**What the task requires:** The required output is the lines below from the line containing "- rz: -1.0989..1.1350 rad" to the line containing "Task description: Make", inclusive, retyped exactly. No other lines belong in it.

**Input data:**
____
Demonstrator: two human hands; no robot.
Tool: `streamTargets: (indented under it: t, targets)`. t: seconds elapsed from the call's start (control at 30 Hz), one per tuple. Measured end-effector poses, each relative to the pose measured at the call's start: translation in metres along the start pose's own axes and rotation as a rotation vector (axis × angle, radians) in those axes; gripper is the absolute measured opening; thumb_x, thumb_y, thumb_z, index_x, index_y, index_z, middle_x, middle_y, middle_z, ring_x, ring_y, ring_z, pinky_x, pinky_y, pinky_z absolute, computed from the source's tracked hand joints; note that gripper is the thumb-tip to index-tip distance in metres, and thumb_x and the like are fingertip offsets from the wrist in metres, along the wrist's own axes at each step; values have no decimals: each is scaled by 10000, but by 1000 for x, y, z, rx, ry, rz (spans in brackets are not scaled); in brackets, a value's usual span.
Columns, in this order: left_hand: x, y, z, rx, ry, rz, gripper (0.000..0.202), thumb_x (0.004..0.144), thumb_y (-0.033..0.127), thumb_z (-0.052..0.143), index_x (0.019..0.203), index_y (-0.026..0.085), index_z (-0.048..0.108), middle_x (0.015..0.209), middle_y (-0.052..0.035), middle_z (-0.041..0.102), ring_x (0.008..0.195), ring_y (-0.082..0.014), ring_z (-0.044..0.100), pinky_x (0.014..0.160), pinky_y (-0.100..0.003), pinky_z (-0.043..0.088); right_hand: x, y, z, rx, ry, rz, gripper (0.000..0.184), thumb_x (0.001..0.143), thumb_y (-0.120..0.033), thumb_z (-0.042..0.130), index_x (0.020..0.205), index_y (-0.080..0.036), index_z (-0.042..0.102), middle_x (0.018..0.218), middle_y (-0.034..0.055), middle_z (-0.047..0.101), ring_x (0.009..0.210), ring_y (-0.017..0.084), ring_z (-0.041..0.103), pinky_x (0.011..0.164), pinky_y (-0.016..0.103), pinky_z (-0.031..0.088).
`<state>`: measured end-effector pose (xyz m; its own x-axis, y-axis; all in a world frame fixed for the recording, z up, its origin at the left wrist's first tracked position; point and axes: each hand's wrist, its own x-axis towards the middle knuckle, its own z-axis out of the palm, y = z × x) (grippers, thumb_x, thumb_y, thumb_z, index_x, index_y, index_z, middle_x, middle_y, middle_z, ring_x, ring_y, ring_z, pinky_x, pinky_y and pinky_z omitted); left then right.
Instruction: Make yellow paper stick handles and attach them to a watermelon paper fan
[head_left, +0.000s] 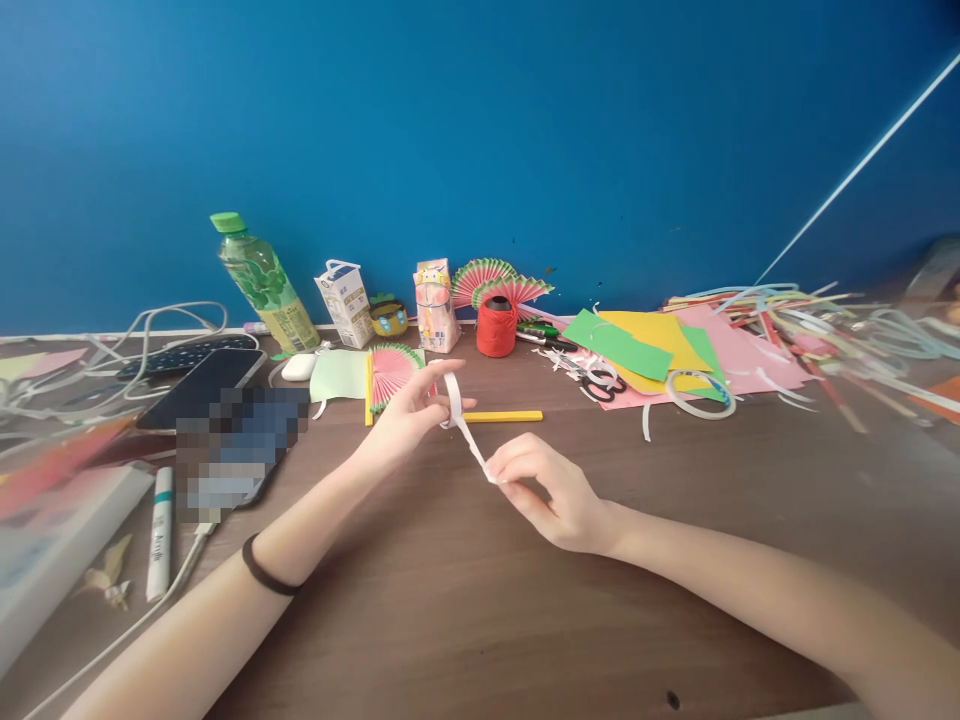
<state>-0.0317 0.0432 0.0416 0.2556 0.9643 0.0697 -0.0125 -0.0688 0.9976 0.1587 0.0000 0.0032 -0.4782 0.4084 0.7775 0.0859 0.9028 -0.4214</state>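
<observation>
Fingers of my left hand [409, 415] are closed around a narrow roll of white tape [454, 398]. A short strip of tape [474, 447] runs from the roll down to my right hand [551, 490], which pinches its free end between thumb and fingertips. Both hands are raised over the middle of the brown table [420, 600]. Just behind them lies a yellow paper strip [510, 416], partly covered by the left fingers. Beyond my left hand is a small pink and green pleated paper fan [395, 375] with a yellow edge strip.
Along the blue wall stand a green-capped bottle [266, 285], a carton [345, 305], a pink box [435, 305] and a red spool [496, 330]. Scissors [604, 383], a tape roll [701, 395] and coloured paper [645, 345] lie right; phones [202, 385], cables and a marker [160, 535] left.
</observation>
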Motion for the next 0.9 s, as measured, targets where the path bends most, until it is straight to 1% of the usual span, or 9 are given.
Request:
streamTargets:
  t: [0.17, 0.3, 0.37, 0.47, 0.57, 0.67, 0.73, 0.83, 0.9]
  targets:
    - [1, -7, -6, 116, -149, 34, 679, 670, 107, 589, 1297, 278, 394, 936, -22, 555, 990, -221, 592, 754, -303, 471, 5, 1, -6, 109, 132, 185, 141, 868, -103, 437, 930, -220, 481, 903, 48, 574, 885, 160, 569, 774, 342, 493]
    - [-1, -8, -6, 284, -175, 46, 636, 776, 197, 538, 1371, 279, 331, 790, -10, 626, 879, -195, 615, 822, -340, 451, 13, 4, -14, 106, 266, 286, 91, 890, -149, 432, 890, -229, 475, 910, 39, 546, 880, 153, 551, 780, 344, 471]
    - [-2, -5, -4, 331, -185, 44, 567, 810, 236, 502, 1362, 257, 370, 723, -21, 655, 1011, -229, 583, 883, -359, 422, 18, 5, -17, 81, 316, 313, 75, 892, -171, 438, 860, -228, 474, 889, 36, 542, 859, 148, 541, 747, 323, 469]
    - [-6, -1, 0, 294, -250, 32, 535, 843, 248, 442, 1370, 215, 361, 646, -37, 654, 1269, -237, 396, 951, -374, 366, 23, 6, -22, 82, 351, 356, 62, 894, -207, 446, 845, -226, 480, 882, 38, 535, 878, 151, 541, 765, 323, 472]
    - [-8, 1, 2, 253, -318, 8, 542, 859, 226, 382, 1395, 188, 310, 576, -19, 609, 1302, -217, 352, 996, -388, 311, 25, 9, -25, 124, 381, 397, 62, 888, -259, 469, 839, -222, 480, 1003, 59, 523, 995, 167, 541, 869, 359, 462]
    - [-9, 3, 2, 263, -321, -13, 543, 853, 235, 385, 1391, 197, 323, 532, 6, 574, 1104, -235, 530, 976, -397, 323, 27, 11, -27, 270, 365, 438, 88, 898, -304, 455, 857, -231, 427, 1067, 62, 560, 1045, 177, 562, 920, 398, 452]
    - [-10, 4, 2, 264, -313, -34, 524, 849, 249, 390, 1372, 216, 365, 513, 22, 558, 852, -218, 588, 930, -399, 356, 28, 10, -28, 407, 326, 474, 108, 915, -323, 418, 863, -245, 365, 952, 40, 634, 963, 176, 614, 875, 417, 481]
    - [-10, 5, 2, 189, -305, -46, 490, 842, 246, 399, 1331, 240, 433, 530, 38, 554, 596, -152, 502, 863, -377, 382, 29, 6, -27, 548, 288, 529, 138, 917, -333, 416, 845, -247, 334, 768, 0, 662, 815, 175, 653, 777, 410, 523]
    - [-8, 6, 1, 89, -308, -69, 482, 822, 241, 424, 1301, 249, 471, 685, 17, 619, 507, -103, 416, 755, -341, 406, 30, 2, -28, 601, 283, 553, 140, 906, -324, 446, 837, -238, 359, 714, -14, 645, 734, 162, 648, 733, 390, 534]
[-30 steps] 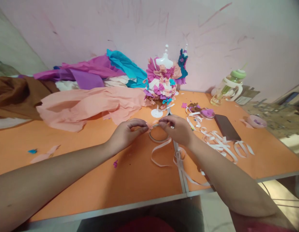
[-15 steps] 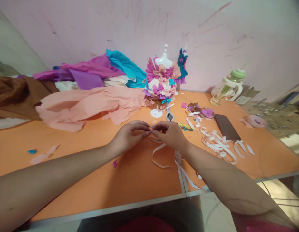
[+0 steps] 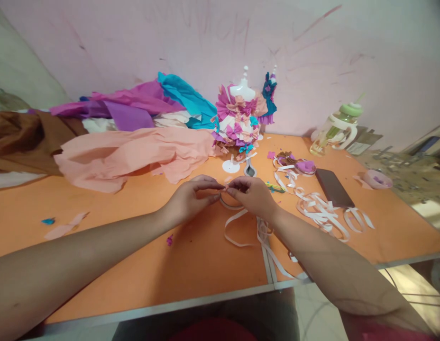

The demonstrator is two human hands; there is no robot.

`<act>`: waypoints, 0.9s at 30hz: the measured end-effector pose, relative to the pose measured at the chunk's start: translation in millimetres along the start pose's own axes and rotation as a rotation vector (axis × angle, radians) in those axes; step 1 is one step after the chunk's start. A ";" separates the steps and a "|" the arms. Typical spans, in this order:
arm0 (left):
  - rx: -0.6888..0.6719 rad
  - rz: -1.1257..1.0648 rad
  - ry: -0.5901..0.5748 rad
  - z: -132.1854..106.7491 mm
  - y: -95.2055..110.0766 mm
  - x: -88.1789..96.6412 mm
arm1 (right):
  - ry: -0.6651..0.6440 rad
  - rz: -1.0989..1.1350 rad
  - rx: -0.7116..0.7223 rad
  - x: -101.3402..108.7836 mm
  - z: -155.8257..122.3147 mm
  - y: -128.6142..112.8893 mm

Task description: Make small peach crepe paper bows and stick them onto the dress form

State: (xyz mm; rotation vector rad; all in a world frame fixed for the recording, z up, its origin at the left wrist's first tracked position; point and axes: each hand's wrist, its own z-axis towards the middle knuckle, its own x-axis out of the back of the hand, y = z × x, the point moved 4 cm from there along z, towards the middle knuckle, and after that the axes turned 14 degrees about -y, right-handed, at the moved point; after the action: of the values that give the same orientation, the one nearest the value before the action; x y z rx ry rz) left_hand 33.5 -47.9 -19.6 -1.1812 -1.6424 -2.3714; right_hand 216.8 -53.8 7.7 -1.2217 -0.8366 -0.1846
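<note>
My left hand (image 3: pixel 195 198) and my right hand (image 3: pixel 252 193) meet fingertip to fingertip above the table's middle, both pinching. Between them is a thin pale ribbon (image 3: pixel 230 205), curving in a loop below the fingers; the exact spot they pinch is too small to make out. More of the ribbon trails over the table under my right wrist. Just beyond my hands stands a small white dress form (image 3: pixel 242 91) covered in pink, purple, peach and blue paper ruffles and flowers. A yellow cutter (image 3: pixel 276 187) lies beside my right hand, partly hidden by it.
Crumpled peach paper (image 3: pixel 134 156) and other coloured sheets fill the back left. Right of my hands lie tangled white ribbon (image 3: pixel 321 213), a dark brown phone-like slab (image 3: pixel 334 188) and a ribbon roll (image 3: pixel 378 179). A green-lidded bottle (image 3: pixel 335 128) and a second dressed form (image 3: pixel 269 97) stand behind.
Both hands have shifted very slightly to the right, still pinched together. The ribbon loop below the fingers shows a little more. Nothing else has visibly moved.
</note>
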 end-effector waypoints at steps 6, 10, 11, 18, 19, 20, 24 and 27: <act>0.075 -0.257 0.006 3.6 -22.4 1.9 | -0.062 0.003 0.011 -5.4 -1.1 -4.3; 0.031 -0.151 -0.025 4.6 -15.4 4.9 | -0.018 0.072 0.061 -3.3 0.6 -0.5; 0.017 -0.122 -0.036 4.6 -12.4 4.9 | -0.008 0.080 0.070 -2.6 0.8 0.5; 0.016 -0.092 -0.068 2.5 -0.7 1.4 | -0.010 0.074 0.045 -2.8 -0.5 -2.5; 0.023 -0.098 -0.067 2.2 -0.1 1.2 | -0.007 0.118 0.019 -2.9 -0.8 -2.4; 0.031 -0.102 -0.061 1.8 0.4 1.4 | -0.009 0.178 -0.020 -3.2 -1.0 -1.3; 0.054 -0.106 -0.023 1.1 2.8 2.3 | -0.109 0.308 -0.139 -9.2 -0.7 3.8; 0.064 -0.103 -0.028 0.8 5.3 1.5 | -0.133 0.253 -0.131 -10.8 -0.3 4.4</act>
State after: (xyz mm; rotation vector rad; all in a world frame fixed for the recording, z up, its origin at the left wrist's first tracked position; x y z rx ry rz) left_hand 35.1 -49.1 -14.4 -1.1507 -1.8165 -2.3510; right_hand 211.8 -55.7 -2.6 -1.4629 -0.7853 0.0479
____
**Exercise answer:**
  - rz: -1.0989..1.1350 rad
  - rx: -0.7116..0.7223 rad
  - x: -101.3402..108.7836 mm
  - z: -155.8257..122.3147 mm
  - y: -128.6142..112.8893 mm

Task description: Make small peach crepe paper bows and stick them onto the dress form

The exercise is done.